Video: Lynne Cheney

updated 11/12/2004 7:05:24 PM ET 2004-11-13T00:05:24

If you‘d just spent the last year pounding the pavement to get your husband elected vice president, most people would take a long vacation. 

Not Lynne Cheney. 

The wife of Vice President Dick Cheney not only criss-crossed the nation in support of the Republican ticket, but she also penned her third children‘s book, "When Washington Crossed the Delaware".

Writing a book alone takes an immense amount of energy.  In between the stress of campaigning in a highly competitive race and facing the daily heat of negative political ads, it can take it toll on most people.

For Lynne Cheney, it’s “thrilling.”

If things got under her skin, Cheney tried to stay positive and not get “bogged down” by anything negative.

“You learn to put that behind pretty quickly because you don‘t want that to absorb your energy.  You want to spend your energy on moving ahead, being positive, getting out your message,” says Cheney.

Getting out their message is an understatement.  President Bush and Vice President Cheney won re-election in both the Electoral College and the popular vote.
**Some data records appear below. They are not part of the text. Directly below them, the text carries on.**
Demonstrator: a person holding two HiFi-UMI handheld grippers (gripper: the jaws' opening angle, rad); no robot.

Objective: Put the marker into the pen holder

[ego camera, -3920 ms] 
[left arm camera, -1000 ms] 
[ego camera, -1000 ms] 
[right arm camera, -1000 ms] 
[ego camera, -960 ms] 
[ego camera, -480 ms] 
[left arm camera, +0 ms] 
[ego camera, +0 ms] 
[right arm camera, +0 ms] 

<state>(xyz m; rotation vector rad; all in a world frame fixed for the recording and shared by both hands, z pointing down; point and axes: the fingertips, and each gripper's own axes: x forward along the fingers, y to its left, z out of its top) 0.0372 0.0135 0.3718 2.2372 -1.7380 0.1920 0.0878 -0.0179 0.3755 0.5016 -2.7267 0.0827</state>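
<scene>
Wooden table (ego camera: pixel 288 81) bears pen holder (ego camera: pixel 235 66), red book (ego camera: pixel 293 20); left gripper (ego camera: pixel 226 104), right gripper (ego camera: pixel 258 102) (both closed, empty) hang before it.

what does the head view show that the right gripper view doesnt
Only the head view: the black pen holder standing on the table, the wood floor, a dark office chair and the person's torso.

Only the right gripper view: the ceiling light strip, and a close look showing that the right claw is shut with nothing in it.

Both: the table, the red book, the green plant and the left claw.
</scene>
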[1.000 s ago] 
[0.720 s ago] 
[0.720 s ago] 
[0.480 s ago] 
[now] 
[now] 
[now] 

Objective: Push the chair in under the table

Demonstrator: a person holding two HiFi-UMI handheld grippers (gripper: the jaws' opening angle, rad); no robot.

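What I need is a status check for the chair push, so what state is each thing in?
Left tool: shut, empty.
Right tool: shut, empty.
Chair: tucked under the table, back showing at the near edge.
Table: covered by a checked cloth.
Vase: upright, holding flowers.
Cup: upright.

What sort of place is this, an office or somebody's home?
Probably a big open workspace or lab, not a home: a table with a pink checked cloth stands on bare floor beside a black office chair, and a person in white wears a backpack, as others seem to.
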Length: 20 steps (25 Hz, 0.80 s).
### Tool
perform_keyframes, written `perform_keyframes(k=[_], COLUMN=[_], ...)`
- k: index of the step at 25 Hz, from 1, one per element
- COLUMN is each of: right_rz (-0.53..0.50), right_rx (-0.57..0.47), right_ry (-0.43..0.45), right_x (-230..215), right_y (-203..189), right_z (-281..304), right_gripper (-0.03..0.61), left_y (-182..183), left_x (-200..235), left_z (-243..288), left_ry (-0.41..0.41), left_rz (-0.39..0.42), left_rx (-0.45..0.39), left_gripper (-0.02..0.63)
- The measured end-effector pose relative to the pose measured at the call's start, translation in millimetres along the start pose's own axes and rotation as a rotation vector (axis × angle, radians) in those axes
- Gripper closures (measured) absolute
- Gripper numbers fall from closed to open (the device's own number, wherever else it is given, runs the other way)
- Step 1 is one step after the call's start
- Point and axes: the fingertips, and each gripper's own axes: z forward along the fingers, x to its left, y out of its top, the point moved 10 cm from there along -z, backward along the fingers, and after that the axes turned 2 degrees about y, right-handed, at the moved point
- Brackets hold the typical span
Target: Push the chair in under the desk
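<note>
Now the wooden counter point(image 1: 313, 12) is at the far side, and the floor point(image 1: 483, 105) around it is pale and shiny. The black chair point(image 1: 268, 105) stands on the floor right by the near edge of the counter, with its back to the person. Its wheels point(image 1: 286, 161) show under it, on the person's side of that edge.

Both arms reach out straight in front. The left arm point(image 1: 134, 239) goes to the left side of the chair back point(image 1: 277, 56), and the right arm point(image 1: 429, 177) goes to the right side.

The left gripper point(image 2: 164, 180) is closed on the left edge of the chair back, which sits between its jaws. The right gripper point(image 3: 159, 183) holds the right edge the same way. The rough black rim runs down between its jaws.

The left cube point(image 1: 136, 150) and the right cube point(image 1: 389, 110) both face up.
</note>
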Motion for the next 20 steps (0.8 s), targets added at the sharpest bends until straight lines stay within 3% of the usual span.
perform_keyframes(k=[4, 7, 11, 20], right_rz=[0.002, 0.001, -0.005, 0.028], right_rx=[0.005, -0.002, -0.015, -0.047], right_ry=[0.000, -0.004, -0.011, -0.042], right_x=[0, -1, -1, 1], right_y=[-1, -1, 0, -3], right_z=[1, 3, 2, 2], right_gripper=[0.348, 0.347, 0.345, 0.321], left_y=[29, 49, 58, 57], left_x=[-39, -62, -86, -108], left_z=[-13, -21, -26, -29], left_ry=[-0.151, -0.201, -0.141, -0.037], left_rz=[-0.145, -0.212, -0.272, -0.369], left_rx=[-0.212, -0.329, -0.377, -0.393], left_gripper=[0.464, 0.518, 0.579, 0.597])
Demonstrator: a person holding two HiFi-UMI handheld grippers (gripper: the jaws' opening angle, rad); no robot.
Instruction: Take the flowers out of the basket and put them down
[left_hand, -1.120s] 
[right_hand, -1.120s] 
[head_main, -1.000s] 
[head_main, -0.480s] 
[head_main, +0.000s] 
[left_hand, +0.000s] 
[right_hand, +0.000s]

Cheney said that exit poll results pointed toward the security issue as the biggest factor for voters. 

She said values were also important, particularly as a grandmother.

“I sometimes sit in the living room and just cringe at the ads that are coming over the television set or at things that are being shown,” says Cheney.  “I think that a lot of people are worried about the coarsening of the culture.”

Cheney says she’s “happy to be judgmental.”  However, don’t confuse that with being overly critical.

“What I don‘t want to be is censorious,” said Cheney.  “We live in a society where the government should be, should not be involved in censorship in any way.  I think judgmental is great, and I think that if more parents were judgmental in terms of turning it off, changing the channel, not taking their kids to movies that are doubtful, perhaps not even going to movies yourself that are doubtful, that we could each of us help improve the level of the culture.”

Lynne Cheney does her part with her new book. The book aims to teach children the true story of courage and patriotism that led to the founding of our nation—an important message to the vice president’s wife.

She wants children to learn the difficulties it took to achieve freedom in the first place and the struggles to maintain a free society.

“Knowing how fortunate we are is a very good place to start.  We‘ve kind of gone through a phase where we looked at the dark and gloomy parts of our national story,” said Cheney.  “There‘s so much that‘s positive here.”

In “Washington", Cheney focuses on George Washington at a time, she describes, “when our nation was losing the Revolutionary War, at a time when it looked as though like we might be an English colony forever, at a time when his soldiers had been driven back and back.”

To Cheney, this history lesson translates into current events with the war in Iraq.

“It is also not inevitable that our own democracy will continue if we don‘t fight for it and stand up for it at every turn.  The brave men and women who are fighting in Iraq are doing something quite wonderful in terms of helping the Iraqi people realize God’s gift to all of us, as the president likes to talk about it, which is freedom and liberty,” said Cheney.  

In her books, Cheney aims to make that clear to kids.  According to Cheney, “We are just amazingly fortunate and should be so proud.” 

Aside from the election results, Lynne Cheney is very proud of something else: a new addition to her family, a baby grandson. 

“He was so smart,” said the beaming grandmother.  “He was born just in time to get it dedicated to him.”